4. Por dramático pois que seja o quadro de invalidade e de dúvida que cerca a missa nova, todo o dito acima, e em especial a prudência de homens como Dom Marcel Lefebvre e Dom Antônio de Castro Mayer e como o Cardeal Ottaviani e o Cardeal Bacci – nenhum dos quais nunca afirmou a impossibilidade absoluta de que a missa nova fosse válida –, impede ou deveria impedir a conclusão de que esta seja “inevitavelmente” inválida. Ainda que cada vez mais dificilmente, a missa nova épossivelmente válida, sem que, insista-se, seja nunca per se e simpliciter lícita.

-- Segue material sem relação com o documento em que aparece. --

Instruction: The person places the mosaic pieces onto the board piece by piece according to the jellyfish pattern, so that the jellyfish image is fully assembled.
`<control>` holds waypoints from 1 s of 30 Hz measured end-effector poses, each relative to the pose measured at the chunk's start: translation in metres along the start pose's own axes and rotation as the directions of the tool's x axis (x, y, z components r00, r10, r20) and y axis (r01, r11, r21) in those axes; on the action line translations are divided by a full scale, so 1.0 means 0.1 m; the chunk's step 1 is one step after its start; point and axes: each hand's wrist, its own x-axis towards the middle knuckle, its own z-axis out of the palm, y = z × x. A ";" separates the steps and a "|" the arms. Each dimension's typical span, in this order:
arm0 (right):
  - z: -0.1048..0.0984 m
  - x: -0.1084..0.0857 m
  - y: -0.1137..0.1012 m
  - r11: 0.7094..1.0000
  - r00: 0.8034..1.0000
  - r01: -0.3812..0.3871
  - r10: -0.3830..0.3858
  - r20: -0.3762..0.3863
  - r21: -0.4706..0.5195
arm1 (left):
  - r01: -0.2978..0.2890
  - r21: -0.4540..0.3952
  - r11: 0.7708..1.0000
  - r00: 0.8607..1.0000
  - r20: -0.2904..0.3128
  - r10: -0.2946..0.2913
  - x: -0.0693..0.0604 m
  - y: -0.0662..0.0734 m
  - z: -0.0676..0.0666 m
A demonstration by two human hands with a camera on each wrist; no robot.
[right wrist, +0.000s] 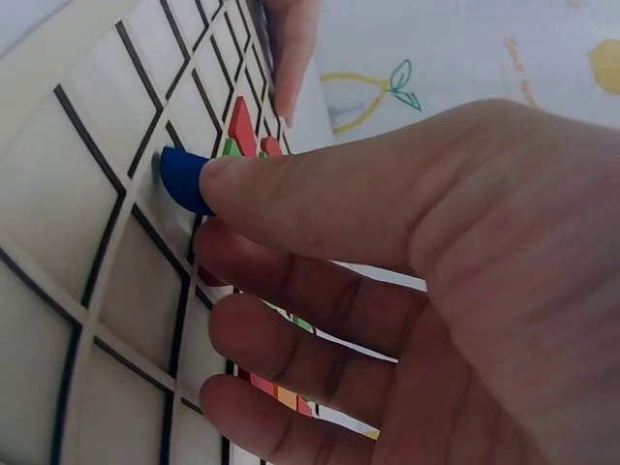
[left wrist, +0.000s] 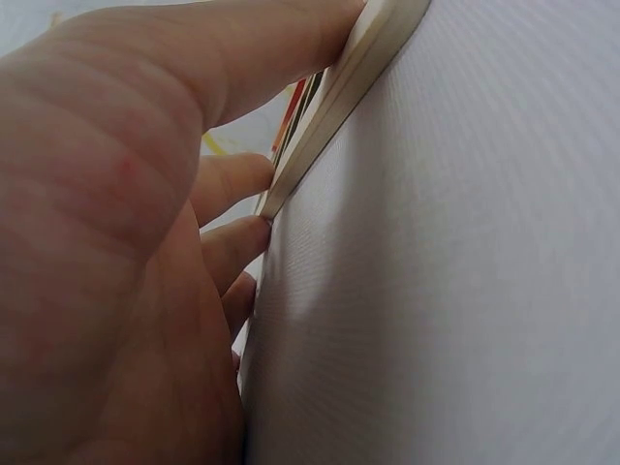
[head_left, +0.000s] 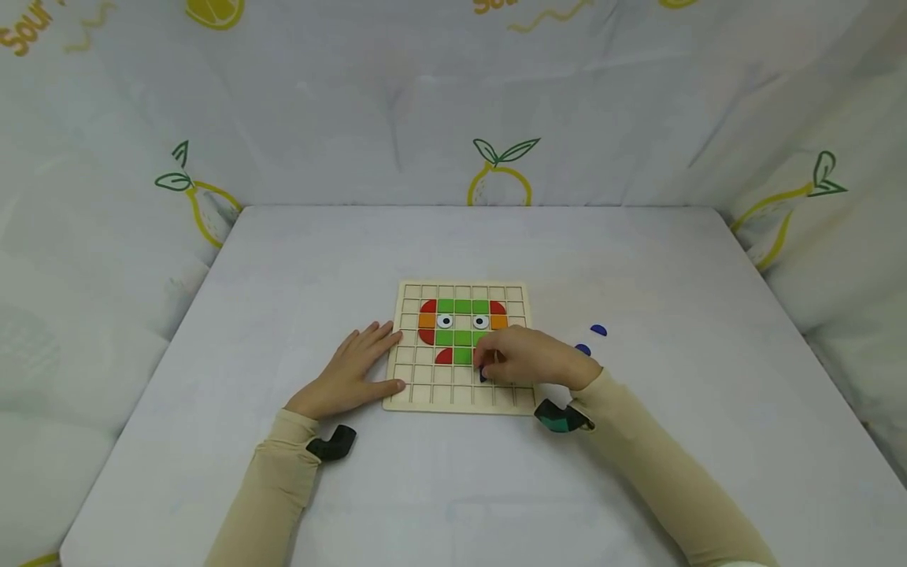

Observação final. Na ciência alcançável pelas luzes da razão, alcança-se a certeza seguindo as regras da demonstração estabelecidas por Aristóteles em seusAnalíticos. Quanto se trata da Teologia Sagrada, no entanto, ainda que se possa concluir de certo modo segundo as mesmas regras aristotélicas, nunca se alcançará certeza perfeita sem decisão infalível do magistério (ou seja, quando cingida propriamente ou analogamente das chamadas quatro condições vaticanas). Assim, conquanto as ordenações anglicanas tivessem sido nulas ou inválidas desde o início, não se confirmou infalivelmente que fossem tais senão quando o estabeleceu Leão XIII. Por conseguinte, tenhamos por pressuposto que todas as nossas conclusões com respeito à Igreja conciliar e suas mazelas ainda necessitam ser postas ou pelo magistério infalível ou, no juízo final, por Cristo mesmo, aos pés dos quais havemos de depor toda a nossa ciência relativa à fé e aos costumes.        




* Vide também El problema de la reforma litúrgica – La Misa del Vaticano II y de Pablo VI, Argentina, Fraternidad Sacerdotal San Pío X, 2001.